I am using Excel 2013, but I've encountered the same phenomenon numerous times in 2010 and with other formats such as numbers as well being treated as text.

Will you please explain to me why Excel does this and what I can do to rectify this? My main concern is why Excel is so inconsistent in how it treats my data when the data is clearly consistent.

Please note that I do not wish to copy the column and paste it with some transform and there's no way I'm editing 20000+ lines by hand. The purpose of the spreadsheet is for other people to use and to be updated regularly with as little effort and explanation as possible.


best way to solve this is to save the file in a text format and then "import" the file in an empty sheet using the "from Text" import under Data - Get External Data. When importing from texts, make sure to specify the correct date format (D/M/Y or M/Y/D or any other combination) on the columns or raws including dates


I have had a similar problem with Excel, for me it happened because of the date format. I'm dutch and somehow excel sometimes chose the Dutch notation was most important and sometimes the American one. If this might be the problem because you are non American I can dig in my memory how I fixed it.

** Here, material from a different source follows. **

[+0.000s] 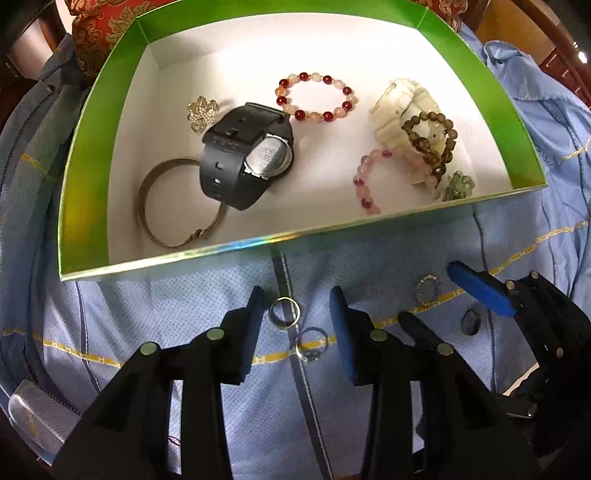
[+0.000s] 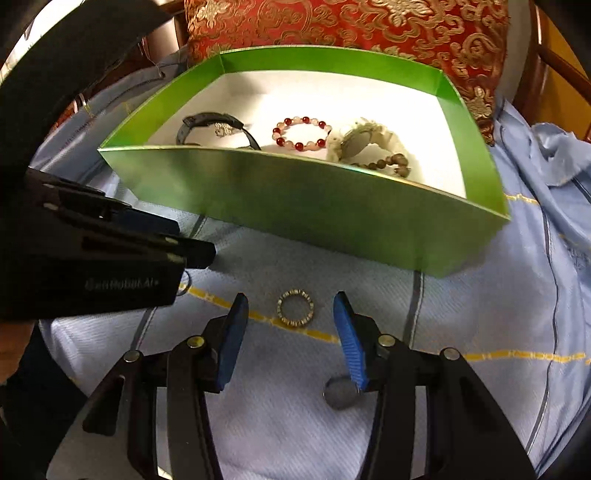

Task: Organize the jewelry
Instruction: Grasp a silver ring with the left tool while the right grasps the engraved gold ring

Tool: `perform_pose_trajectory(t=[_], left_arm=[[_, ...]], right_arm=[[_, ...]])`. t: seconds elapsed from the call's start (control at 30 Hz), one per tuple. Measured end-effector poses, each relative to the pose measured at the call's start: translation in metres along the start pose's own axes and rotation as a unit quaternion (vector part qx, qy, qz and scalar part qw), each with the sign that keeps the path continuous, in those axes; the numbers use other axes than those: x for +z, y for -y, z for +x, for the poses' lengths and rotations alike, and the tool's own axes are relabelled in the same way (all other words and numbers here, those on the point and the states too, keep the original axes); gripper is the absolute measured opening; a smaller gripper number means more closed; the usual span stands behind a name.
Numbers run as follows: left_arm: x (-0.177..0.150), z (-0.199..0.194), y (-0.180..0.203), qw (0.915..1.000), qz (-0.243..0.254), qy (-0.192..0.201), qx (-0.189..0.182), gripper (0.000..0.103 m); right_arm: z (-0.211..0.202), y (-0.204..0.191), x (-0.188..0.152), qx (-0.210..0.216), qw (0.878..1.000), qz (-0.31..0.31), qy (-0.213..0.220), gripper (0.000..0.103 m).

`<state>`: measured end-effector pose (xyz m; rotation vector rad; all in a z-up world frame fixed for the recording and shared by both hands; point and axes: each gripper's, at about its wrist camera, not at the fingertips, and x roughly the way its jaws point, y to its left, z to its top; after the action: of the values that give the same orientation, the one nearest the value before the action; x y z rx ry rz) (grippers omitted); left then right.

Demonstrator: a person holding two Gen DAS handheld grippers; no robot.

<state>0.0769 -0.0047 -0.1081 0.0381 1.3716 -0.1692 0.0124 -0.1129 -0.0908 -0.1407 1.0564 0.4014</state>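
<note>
A green box (image 1: 85,173) (image 2: 295,199) with a white floor holds a black watch (image 1: 243,155), bead bracelets (image 1: 316,96), a metal bangle (image 1: 177,203), a white watch (image 1: 400,107) and brooches. My left gripper (image 1: 297,301) is open, low over the blue cloth, with a plain silver ring (image 1: 283,313) between its fingertips and a stone-set ring (image 1: 312,345) just behind it. My right gripper (image 2: 290,308) is open around a studded ring (image 2: 295,308) (image 1: 427,290). A dark ring (image 2: 341,394) (image 1: 471,322) lies by its right finger.
The blue striped cloth (image 1: 184,314) covers the surface. A red and gold brocade cushion (image 2: 351,26) stands behind the box. Dark wooden furniture (image 1: 546,37) shows at the edges. The left gripper body (image 2: 92,258) sits at the left of the right wrist view.
</note>
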Motion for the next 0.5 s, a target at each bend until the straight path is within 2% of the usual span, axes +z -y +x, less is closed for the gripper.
perform_pose_trajectory(t=[0.03,0.1,0.17,0.3,0.43,0.5], left_arm=[[0.000,0.000,0.001,1.0000,0.001,0.001,0.001,0.037],[0.002,0.000,0.002,1.0000,0.003,0.001,0.003,0.036],[0.002,0.000,0.004,0.9999,0.005,0.002,0.013,0.026],[0.002,-0.003,-0.004,1.0000,-0.006,0.003,0.001,0.017],[0.003,-0.002,-0.015,1.0000,-0.005,0.002,-0.003,0.020],[0.003,-0.002,-0.014,1.0000,-0.001,0.003,-0.005,0.024]], right_arm=[[0.002,-0.001,0.000,-0.008,1.000,-0.004,0.002,0.041],[0.002,-0.001,0.001,-0.013,1.000,-0.011,0.006,0.030],[0.002,0.002,0.000,-0.008,1.000,-0.010,0.006,0.022],[-0.001,0.006,-0.002,-0.001,1.000,-0.003,0.003,0.021],[-0.004,0.005,-0.005,-0.006,1.000,-0.006,0.002,0.022],[-0.005,0.003,-0.006,-0.011,1.000,-0.012,0.000,0.028]])
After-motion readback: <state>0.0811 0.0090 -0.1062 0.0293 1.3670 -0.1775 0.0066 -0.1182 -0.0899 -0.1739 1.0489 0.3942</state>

Make sure the new data does not have a blank or special non-viewable character in the date field. Like CR, LF, Cntrl (Carriage Return, Line Feed, Control). Good Luck....


I feel quite bad answering my own question but I managed to drill down to the source of the problem which would have been hard for someone who doesn't have the spreadsheets or someone must have experienced exactly the same before.

I suspect that when I export the data from the software package, the dates are written as text. When I open the exported sheet then Excel does what it does with dates and converts it to the correct format. When I save, even if I had not made ant changes, the data comes through correctly from the connection.

This is quite strange, but it seems to be the problem.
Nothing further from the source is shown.